Before proceeding further, let's recap all the classes you’ve seen so far.

**Recap:**
  -  ``torch.Tensor`` - A *multi-dimensional array* with support for autograd
     operations like ``backward()``. Also *holds the gradient* w.r.t. the
     tensor.
  -  ``nn.Module`` - Neural network module. *Convenient way of
     encapsulating parameters*, with helpers for moving them to GPU,
     exporting, loading, etc.
  -  ``nn.Parameter`` - A kind of Tensor, that is *automatically
     registered as a parameter when assigned as an attribute to a*
     ``Module``.
  -  ``autograd.Function`` - Implements *forward and backward definitions
     of an autograd operation*. Every ``Tensor`` operation creates at
     least a single ``Function`` node that connects to functions that
     created a ``Tensor`` and *encodes its history*.

# 3. Compute the Loss

A loss function takes the (output, target) pair of inputs, and computes a
value that estimates how far away the output is from the target.

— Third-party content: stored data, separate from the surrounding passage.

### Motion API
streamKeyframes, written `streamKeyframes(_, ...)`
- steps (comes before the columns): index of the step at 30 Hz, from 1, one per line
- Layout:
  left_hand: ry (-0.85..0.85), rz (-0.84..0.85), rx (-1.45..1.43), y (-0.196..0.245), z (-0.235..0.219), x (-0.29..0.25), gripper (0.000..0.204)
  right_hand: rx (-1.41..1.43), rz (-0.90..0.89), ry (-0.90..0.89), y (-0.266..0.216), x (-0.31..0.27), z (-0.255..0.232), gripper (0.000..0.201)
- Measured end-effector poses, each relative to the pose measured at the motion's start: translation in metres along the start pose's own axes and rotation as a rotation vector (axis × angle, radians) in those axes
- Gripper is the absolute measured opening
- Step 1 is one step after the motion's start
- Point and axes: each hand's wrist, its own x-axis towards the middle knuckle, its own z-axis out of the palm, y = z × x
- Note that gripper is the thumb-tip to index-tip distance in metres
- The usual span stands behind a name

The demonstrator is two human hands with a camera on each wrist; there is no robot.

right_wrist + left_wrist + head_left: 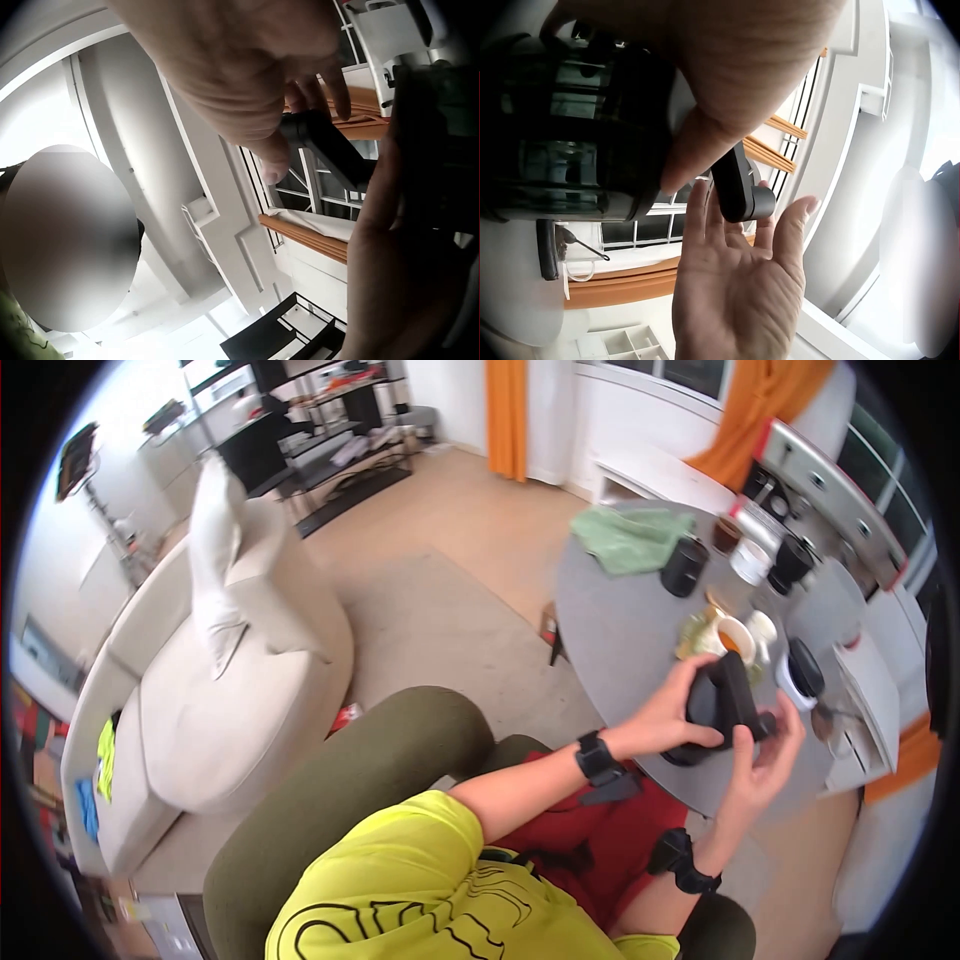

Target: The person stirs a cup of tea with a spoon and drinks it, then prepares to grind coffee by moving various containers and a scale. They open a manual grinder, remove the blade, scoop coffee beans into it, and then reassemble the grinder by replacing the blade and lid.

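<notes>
A black hand coffee grinder (704,705) is held in the air above the near part of the grey table. My left hand (655,722) grips its body from the left side. In the left wrist view the grinder's dark see-through barrel (577,142) shows close up beside the left thumb. A black crank arm with a knob (759,202) sticks out from it. My right hand (765,765) is at the knob, with the palm spread and fingers fairly straight. In the right wrist view its thumb (274,161) lies right by the crank's end.
A white cup of orange-brown liquid (733,634) stands just beyond the hands. A black-lidded container (802,672), a black canister (685,567), a white mug (750,562) and a green cloth (630,540) are on the table (610,630). A silver appliance (825,490) stands behind. A cream sofa (225,700) is at left.
</notes>
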Motion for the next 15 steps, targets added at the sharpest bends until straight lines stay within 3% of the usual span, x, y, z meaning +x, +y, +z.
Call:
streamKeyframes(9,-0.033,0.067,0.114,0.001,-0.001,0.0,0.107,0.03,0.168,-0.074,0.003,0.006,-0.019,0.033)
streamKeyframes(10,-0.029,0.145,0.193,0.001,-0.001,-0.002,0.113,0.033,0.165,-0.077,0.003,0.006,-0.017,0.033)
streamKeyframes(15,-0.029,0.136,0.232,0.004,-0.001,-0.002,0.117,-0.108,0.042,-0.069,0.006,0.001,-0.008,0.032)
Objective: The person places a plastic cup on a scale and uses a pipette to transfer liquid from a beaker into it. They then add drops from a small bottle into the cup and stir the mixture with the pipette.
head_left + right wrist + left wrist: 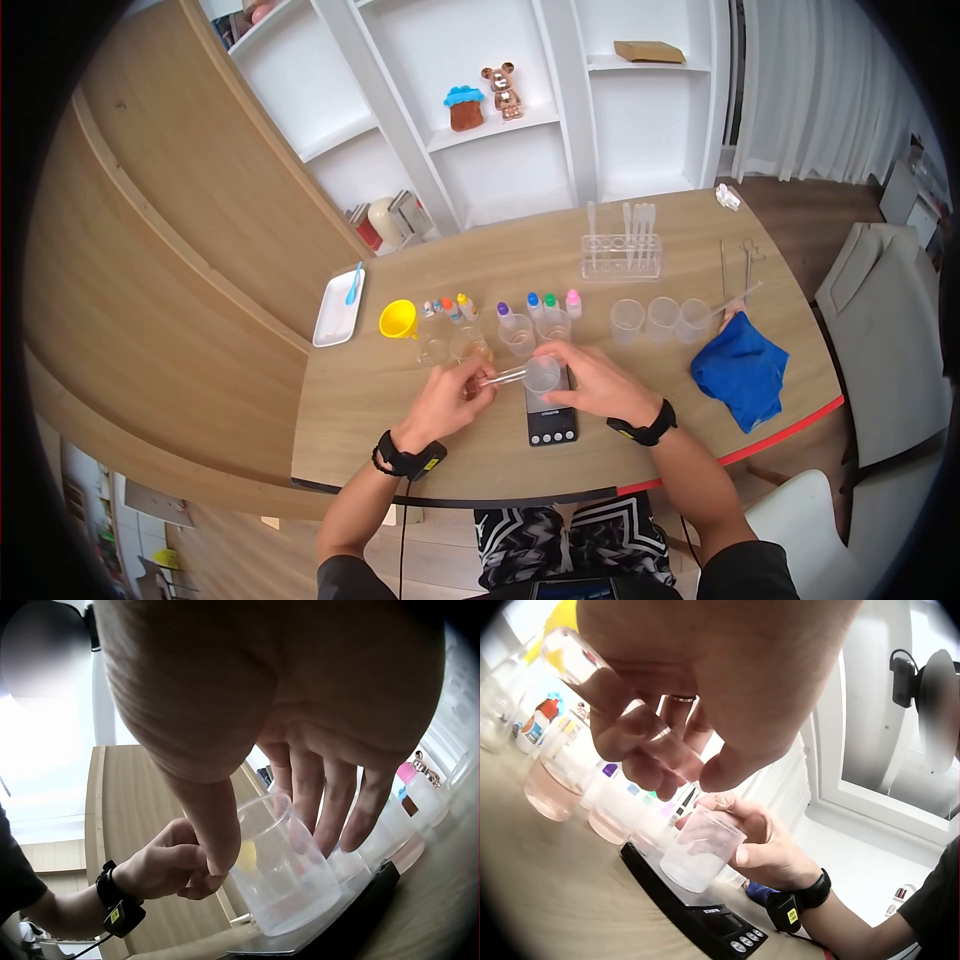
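My left hand [445, 402] pinches a clear test tube [571, 664] between thumb and fingers. The tube lies tilted, and in the head view one end points at the clear plastic cup [542, 375]. That cup stands on a black digital scale [552, 425] with a row of round buttons. Thumb and fingers of my right hand [597, 380] hold the cup from either side near its rim, as the right wrist view [289, 877] of the cup shows. Beyond it, cups with pinkish liquid [553, 791] stand on the table.
Small colour-capped bottles [550, 301] and a yellow funnel [398, 319] line the back. A clear rack [621, 262] holds pipettes. Further right are empty cups [661, 318] and a blue cloth [740, 372]. A white tray [338, 312] lies far left.
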Action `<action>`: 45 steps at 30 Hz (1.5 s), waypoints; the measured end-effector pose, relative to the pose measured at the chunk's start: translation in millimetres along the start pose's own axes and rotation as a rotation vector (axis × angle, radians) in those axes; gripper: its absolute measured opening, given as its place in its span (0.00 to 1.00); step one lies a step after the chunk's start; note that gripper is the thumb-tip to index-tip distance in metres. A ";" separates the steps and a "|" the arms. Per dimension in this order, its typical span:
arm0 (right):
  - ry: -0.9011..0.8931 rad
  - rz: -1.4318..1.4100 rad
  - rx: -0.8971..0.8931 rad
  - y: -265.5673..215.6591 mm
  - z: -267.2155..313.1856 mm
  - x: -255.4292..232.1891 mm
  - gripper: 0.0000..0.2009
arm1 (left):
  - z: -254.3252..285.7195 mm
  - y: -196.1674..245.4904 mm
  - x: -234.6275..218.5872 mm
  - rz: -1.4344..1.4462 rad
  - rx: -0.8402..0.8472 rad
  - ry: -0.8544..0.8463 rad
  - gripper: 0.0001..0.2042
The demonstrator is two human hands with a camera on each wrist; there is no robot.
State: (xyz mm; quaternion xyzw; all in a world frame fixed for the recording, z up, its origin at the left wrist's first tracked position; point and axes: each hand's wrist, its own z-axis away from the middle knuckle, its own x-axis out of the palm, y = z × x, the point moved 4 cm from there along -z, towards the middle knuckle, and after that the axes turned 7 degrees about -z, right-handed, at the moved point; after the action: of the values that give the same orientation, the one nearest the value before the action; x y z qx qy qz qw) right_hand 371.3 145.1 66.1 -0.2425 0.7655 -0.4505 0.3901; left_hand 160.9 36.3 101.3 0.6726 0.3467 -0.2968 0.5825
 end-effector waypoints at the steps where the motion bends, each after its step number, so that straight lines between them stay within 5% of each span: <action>1: 0.000 0.001 -0.001 -0.8 -0.1 0.4 0.29 | -0.3 1.0 -1.4 -0.016 0.003 -0.002 0.08; 35: -0.010 0.010 0.015 -7.7 0.4 1.0 0.29 | -7.2 41.2 -19.4 -0.700 0.361 0.029 0.13; 45: -0.037 0.030 0.053 -16.0 -1.6 -0.1 0.27 | -10.6 51.6 -15.9 -0.881 0.519 0.075 0.07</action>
State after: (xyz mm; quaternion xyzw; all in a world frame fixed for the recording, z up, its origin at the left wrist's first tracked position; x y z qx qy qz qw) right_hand 370.4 138.4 80.7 -0.2288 0.7495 -0.4602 0.4173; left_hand 193.5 40.7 145.4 0.5951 0.5328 -0.5662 0.2032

There are several different
[loss functions](https://pytorch.org/docs/nn.html#loss-functions>) under the
nn package .
A simple loss is: ``nn.MSELoss`` which computes the mean-squared error
between the input and the target.

For example:

In [9]:
target = torch.randn(1, 10)  # a dummy target, for example
criterion = nn.MSELoss()

loss = criterion(out, target)
print(loss)

tensor(0.6360, grad_fn=<MseLossBackward>)


# 4. Backprop

To backpropagate the error all we have to do is to ``loss.backward()``.
You need to clear the existing gradients though, else gradients will be
accumulated to existing gradients.

In [10]:
custom_model.zero_grad()     # zeroes the gradient buffers of all parameters

print('linear1.bias.grad before backward')
print(custom_model.linear1.bias.grad)

loss.backward()

print('linear1.bias.grad after backward')
print(custom_model.linear1.bias.grad)

linear1.bias.grad before backward
None
linear1.bias.grad after backward
tensor([ 0.0000e+00,  8.8082e-02,  0.0000e+00,  4.9246e-02,  0.0000e+00,
         0.0000e+00,  7.5798e-03,  0.0000e+00,  0.0000e+00,  0.0000e+00,
        -5.1210e-03, -6.6060e-03, -3.7342e-02, -6.1204e-03,  7.1041e-02,
         0.0000e+00,  0.0000e+00,  2.9379e-02,  4.1755e-02, -2.5439e-02,
         0.0000e+00,  1.8737e-02,  9.4239e-03,  1.3639e-02, -3.6942e-02,
         0.0000e+00, -1.0299e-03,  0.0000e+00,  0.0000e+00,  2.6386e-02,
         0.0000e+00,  0.0000e+00,  0.0000e+00,  7.8013e-03, -1.3217e-02,
        -1.7844e-02,  0.0000e+00,  0.0000e+00,  3.8579e-02,  8.7822e-03,
        -2.1021e-05,  2.9333e-02,  0.0000e+00,  1.7800e-02, -5.9021e-03,
         0.0000e+00,  7.0990e-03,  0.0000e+00,  1.6522e-02,  5.4553e-02,
        -1.2442e-03,  0.0000e+00, -1.6706e-02,  0.0000e+00,  1.7266e-03,
         0.0000e+00,  0.0000e+00,  0.0000e+00,  0.0000e+00,  1.1967e-02,
        -1.2956e-02, -7.4938e-03,  5.4445e-02,  0.00

loss function are very important

# 5. Gradient Descent

The simplest update rule used in practice is the Stochastic Gradient
Descent (SGD):

     ``weight = weight - learning_rate * gradient``

We can implement this using simple python code:
``
learning_rate = 0.01
for f in net.parameters():
    f.data.sub_(f.grad.data * learning_rate)
``

However, as you use neural networks, you want to use various different
update rules such as SGD, Nesterov-SGD, Adam, RMSProp, etc.
To enable this, They built a small package: ``torch.optim`` that
implements all these methods. Using it is very simple:

In [11]:
# create your optimizer
optimizer = optim.SGD(custom_model.parameters(), lr=0.01)

# in your training loop:
optimizer.zero_grad()   # zero the gradient buffers
output = custom_model(input)
loss = criterion(output, target)
loss.backward()
optimizer.step()    # Does the update

Why do we have to zero the gradient buffers manually?